Any WinBoard bugs I missed?

Discussion of chess software programming and technical issues.

Moderators: hgm, Rebel, chrisw

User avatar
hgm
Posts: 27787
Joined: Fri Mar 10, 2006 10:06 am
Location: Amsterdam
Full name: H G Muller

Re: Any WinBoard bugs I missed?

Post by hgm »

JoshPettus wrote:I'm not sure if it's just me on OSX, but if I open the Tournament window, click OK or Cancel and then open it again, Xboard quits with a segfault 11. It's the only window that does this as far as I can see.
I don't have that in the Linux version. Please uncomment the printf on line 1279 of gtk/xoptionx.c, to see what it prints in the terminal just before the segfault. (So that we can see what element of the dialog causes the trouble.)
Also, we discussed this before, but I don't remember if you intended to fix it for this release.

If you put xboard in ICS mode without the Terminal (E.G. via XOP file) You get an "end of file from keyboard" clicking OK quits xboard. Closing the error box leaves xboard somewhat unstable and liable to quit when clicking on the board at random times. (e.g. sometimes while you were observing)
Hmm, I remember I did some patch that would not make EOF from keyboard a fatal error when the ICS interaction window was open. But perhaps the window is not open yet when you start, or the EOF already occurs before the window gets the chance to open.
xmas79
Posts: 286
Joined: Mon Jun 03, 2013 7:05 pm
Location: Italy

Re: Any WinBoard bugs I missed?

Post by xmas79 »

hgm wrote:...I think that should guarantee temporal ordering in single-PV mode, but that is not an obvious truth...
IMHO it still won't. Sometimes I have multiple fail-lows in a row, so the interface will sort them in the bad order. Sometimes I have search instability which produces a fail-high with a score X, then the research will produce a score lower than X, failing again to sort PVs in the temporal order.
If you want the engine to give explicit output to recall the fail high, it should repeat the best line in this situation.
I think that asking for the engines to modify their output logic to satisfy a GUI that should "only" (really) print on the screen what the engines have to say seems a bit forced to me... Why it can't be made a simple checkbox on the options dialog? "Do you want to sort engine output by score? Yes/No". "Yes" will put on all this logic, "No" will disable all this stuff and will display exactly what the engines have to say (that it seems to me is the most obvious way to look at that window).

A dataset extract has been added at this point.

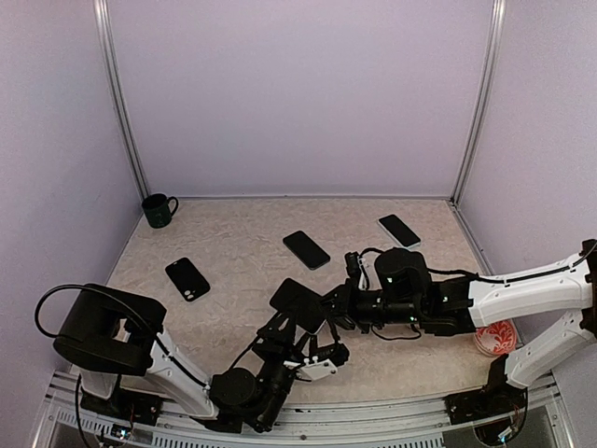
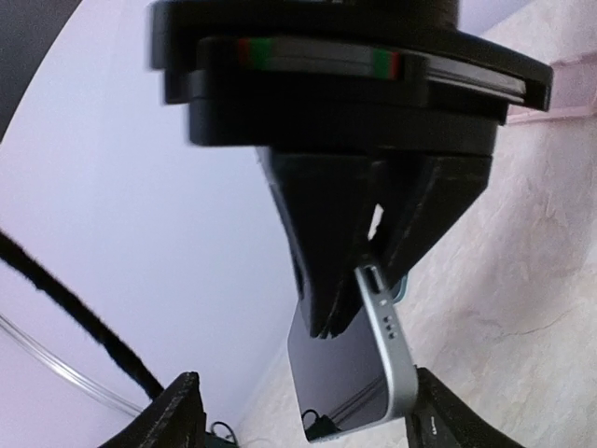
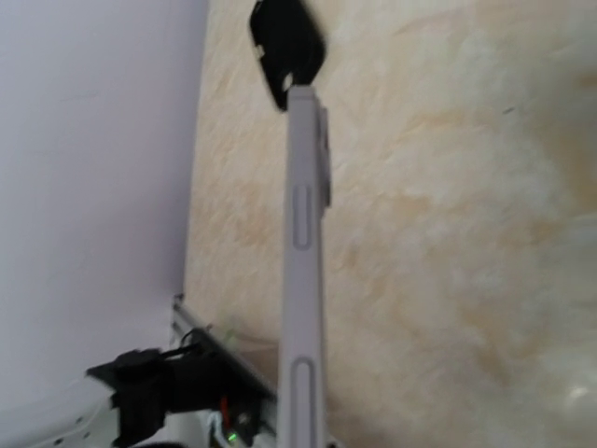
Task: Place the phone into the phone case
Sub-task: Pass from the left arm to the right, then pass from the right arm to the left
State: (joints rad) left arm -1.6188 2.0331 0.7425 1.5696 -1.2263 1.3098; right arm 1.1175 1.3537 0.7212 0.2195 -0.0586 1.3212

Maybe managing a failed move (high/low) as a "non sorting point" could be a solution. In this way, if an engine outputs ! or ? then the PVs below this point should never be sorted. This saves single-PV engines (which usually output ! and ? for FH-FL moves), and multi-PV engines (which put ! and ? for FH-FL moves, and put clean PV for the multiPV part). No?
bob
Posts: 20943
Joined: Mon Feb 27, 2006 7:30 pm
Location: Birmingham, AL

Re: Any WinBoard bugs I missed?

Post by bob »

hgm wrote:
xmas79 wrote:Ah very good, I will definitely put ! or ? at the end since this problem is annoying me for about one year! I assume that the output (by explictly printing ! or ?) will now exactly reflect the output of the engine over time. Right?
New lines bubble up from the bottom (of the lines of that depth) to the point where they encounter a higher score. But when that higher score is due to a fail (or has the same move) they would pass it anyway. When it passes it, it would adjust the score (not in the display, but in the sort key), so that lines starting with other moves can now pass it too, if there was no explicit fail indicator.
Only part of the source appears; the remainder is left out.